I know I've explained this before, but here goes again:
The click is caused by the current being insufficient to throw the solenoid of the starter, this can happen for a couple of reasons OR A COMBINATION OF SOME OR ALL OF THEM:
1. The current at the solenoid is lower than it should be
2. The solenoid is stickier than it should be
1. The current at the solenoid is lower than it should be - causes:
- There are one or more 'dry joints' in the main circuit
- The relay contacts on the low-current side are corroded
- One or more of the wires involved have a high resistance because they get too hot
- One or more of the wires involved have been through lots of heat cycles and now their resistance is higher than it should be
- The wire(s) carrying the current from the battery to the solenoid are too long (causes higher resistance)

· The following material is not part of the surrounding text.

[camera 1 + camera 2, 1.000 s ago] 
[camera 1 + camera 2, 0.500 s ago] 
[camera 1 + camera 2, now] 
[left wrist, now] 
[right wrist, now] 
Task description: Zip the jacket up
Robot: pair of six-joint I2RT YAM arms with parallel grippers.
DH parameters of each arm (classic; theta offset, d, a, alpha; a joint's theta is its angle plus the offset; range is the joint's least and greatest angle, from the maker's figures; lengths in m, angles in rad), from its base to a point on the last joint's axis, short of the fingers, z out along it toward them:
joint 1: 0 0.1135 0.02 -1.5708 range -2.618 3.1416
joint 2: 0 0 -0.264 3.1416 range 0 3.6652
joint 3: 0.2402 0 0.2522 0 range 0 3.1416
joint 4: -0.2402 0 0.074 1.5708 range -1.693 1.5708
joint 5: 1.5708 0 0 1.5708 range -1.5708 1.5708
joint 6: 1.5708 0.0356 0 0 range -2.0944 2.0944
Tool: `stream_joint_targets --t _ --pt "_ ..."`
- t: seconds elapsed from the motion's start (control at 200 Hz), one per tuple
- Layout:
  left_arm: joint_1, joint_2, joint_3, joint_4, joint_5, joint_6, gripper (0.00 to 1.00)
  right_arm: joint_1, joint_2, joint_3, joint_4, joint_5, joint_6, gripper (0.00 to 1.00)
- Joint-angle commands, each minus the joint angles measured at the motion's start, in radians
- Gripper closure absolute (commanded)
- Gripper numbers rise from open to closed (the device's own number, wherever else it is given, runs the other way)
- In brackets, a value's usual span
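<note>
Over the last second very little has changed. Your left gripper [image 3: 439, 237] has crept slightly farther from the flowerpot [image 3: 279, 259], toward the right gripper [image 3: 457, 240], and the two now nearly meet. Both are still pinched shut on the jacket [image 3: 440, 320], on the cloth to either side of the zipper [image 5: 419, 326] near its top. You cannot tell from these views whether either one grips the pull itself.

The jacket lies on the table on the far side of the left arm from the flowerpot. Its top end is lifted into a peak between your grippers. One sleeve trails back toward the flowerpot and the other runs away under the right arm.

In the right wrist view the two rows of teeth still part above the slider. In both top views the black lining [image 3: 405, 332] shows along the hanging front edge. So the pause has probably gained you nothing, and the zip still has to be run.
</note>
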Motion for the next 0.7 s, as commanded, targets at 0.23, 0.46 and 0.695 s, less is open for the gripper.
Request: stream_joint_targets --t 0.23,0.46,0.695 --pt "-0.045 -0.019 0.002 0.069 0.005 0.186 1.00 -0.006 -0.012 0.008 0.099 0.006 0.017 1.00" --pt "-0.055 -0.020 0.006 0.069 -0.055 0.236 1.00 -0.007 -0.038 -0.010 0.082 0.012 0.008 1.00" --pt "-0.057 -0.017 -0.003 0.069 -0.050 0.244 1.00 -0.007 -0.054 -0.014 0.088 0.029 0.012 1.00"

- The FIA switch's terminals are corroded
2. The solenoid is stickier than it should be - causes:
- There is dirt in the solenoid
- The piston is corroded
- The solenoid has expanded because it's getting too hot
You can test a number of these issues - eg. If you short the terminals on the starter (make sure the car is out of gear first), does it start the car? If 'yes' then there's nothing wrong with your starter motor; if the starter motor doesn't spin, but does if you short the terminals on the MFRU, then your relay is to blame etc...

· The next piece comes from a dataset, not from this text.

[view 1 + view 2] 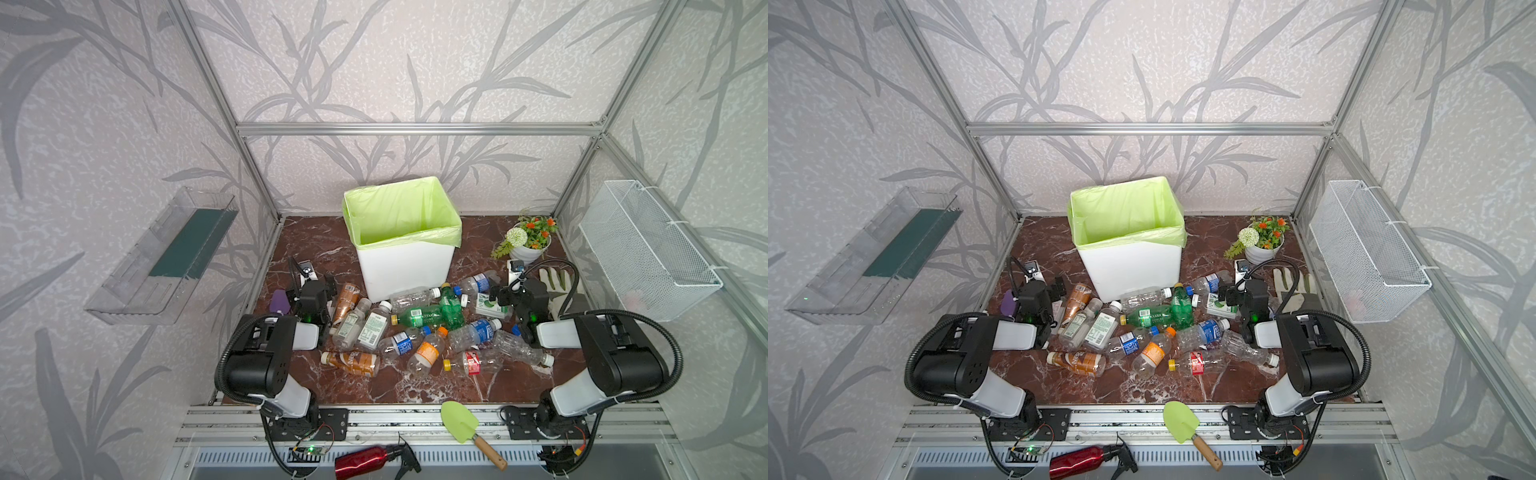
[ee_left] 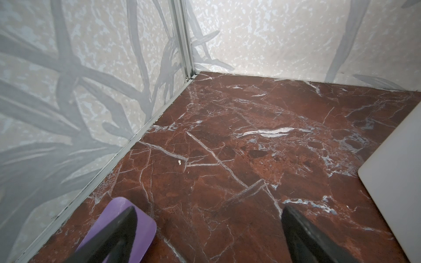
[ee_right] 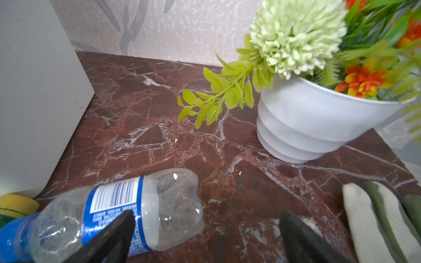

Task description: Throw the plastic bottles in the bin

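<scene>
Several plastic bottles (image 1: 419, 328) (image 1: 1142, 328) lie in a heap on the marble floor in front of the bin (image 1: 405, 268) (image 1: 1129, 268), a white box lined with a light-green bag. Among them are a green one (image 1: 424, 316) and a brown one (image 1: 352, 363). My left gripper (image 1: 312, 286) (image 1: 1037, 287) (image 2: 209, 208) hangs open at the heap's left edge, over bare floor beside the bin's wall (image 2: 398, 182). My right gripper (image 1: 517, 286) (image 1: 1244, 286) (image 3: 207, 213) is open at the heap's right edge. A clear blue-labelled bottle (image 3: 164, 198) lies by one of its fingers, not gripped.
A purple flat piece (image 2: 145, 227) (image 1: 279, 301) lies under a left finger. A white flower pot (image 1: 528, 247) (image 3: 319, 118) and a glove (image 1: 557, 286) (image 3: 369, 218) sit at the right. A green trowel (image 1: 459, 422) and red spray bottle (image 1: 365, 457) lie in front. A mesh basket (image 1: 648, 249) and clear tray (image 1: 166, 257) hang on the side walls.
</scene>
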Tool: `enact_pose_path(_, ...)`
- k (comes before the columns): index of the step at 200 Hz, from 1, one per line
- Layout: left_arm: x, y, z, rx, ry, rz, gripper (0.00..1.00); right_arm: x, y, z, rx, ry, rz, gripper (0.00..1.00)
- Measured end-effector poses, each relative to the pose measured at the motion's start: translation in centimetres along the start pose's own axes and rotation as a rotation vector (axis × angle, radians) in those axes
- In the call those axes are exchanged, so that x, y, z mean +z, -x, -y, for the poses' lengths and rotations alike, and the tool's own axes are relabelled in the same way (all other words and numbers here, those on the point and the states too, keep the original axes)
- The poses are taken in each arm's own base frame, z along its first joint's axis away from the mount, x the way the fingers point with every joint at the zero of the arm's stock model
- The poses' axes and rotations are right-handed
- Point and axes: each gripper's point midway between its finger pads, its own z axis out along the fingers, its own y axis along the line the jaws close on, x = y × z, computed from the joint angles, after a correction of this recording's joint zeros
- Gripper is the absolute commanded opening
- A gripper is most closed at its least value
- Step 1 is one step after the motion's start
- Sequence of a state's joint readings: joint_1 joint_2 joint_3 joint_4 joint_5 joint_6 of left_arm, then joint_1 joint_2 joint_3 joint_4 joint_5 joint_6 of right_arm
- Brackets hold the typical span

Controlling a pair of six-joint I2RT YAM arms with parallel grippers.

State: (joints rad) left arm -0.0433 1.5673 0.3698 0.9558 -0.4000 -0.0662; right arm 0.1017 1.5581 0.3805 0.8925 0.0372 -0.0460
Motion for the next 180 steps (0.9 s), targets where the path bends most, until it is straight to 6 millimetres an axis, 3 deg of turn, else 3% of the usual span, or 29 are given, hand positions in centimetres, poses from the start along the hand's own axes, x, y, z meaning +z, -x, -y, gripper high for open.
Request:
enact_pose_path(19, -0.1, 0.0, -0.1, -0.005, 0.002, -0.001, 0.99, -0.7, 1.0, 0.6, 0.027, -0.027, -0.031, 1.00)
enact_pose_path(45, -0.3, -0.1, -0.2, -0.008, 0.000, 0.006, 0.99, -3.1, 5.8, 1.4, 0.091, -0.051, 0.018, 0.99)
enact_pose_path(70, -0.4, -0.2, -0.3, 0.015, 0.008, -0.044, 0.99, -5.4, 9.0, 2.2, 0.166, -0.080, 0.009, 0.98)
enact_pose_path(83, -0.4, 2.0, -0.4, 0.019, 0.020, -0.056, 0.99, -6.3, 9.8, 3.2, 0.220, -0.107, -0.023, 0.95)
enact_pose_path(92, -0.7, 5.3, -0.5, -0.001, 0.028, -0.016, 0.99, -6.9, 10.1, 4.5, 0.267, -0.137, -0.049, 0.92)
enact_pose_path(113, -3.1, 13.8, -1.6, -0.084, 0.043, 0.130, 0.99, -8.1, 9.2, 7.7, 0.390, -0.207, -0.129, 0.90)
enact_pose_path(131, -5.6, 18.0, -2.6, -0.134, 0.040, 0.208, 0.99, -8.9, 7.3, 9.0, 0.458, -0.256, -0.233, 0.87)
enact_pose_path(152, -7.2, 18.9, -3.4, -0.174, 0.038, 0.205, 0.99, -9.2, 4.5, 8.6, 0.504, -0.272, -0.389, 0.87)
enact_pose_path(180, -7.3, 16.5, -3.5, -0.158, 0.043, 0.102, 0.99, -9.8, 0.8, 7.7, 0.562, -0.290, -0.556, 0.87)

HOWEVER, any number of these problems can occur simultaneously, and each component might work fine on its own, or if you swap any one of them out, but put a slightly dirty solenoid together with a slightly corroded piston and run a (old, slightly higher resistance) long line from the battery via the (old, slightly corroded terminals) FIA switch to the starter, and they lower the current enough that the solenoid won't throw. You also might get a situation where replacing any one of the components in a system where all the items are 'tired' will fix the symptoms because they push the current back up over the 'throwing' threshold, or decrease the stickiness of the solenoid; yet when the symptoms return, replacing the same component that you did last time won't fix it!

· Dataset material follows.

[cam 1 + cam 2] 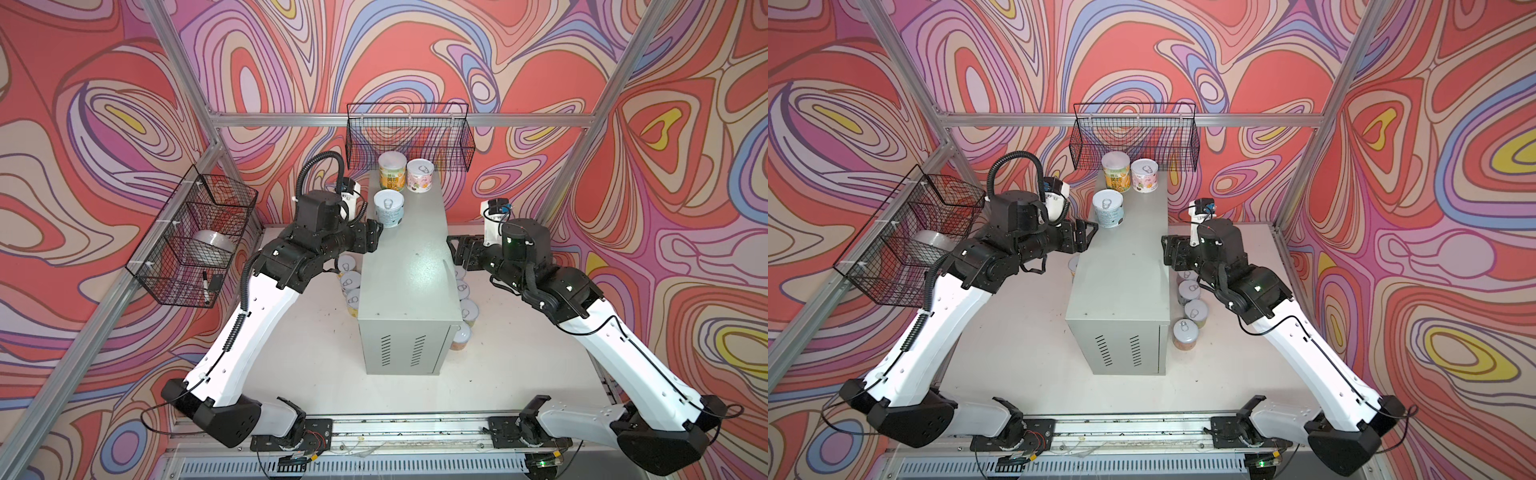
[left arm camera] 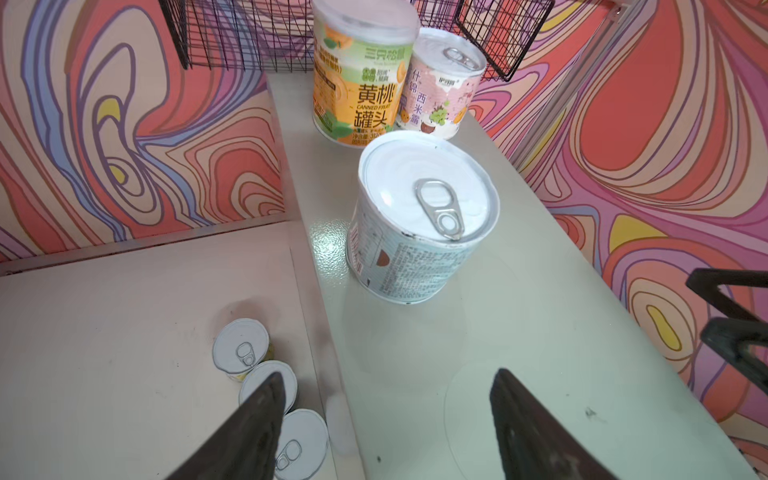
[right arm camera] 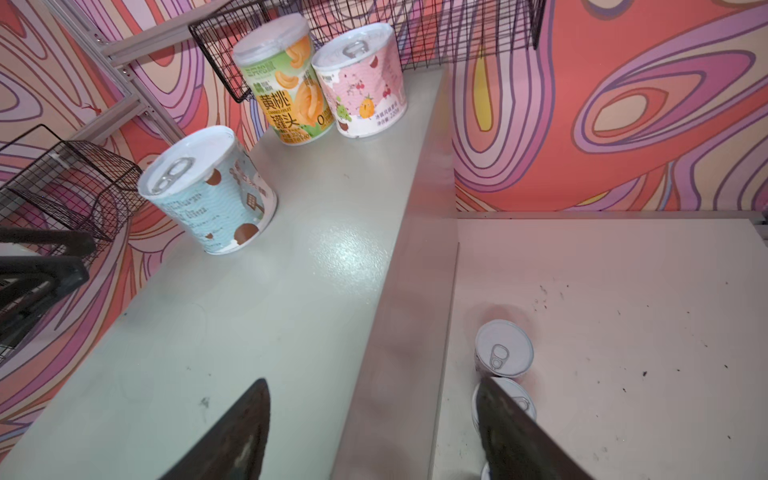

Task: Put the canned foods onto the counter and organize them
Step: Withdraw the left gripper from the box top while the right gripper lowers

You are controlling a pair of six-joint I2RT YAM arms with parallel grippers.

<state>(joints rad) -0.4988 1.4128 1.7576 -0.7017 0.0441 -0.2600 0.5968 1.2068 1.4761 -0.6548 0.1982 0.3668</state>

Many many people on this forum have posted that getting a different kind of starter motor/solenoid fixes it, or cleaning the piston, or getting a new FIA switch, or the relay mod, or rewiring etc... but if you really want to get to the bottom of it, I think you need to understand what's going on in YOUR car, and think about how you can test the components together and in isolation to determine the actual root cause of YOUR problem.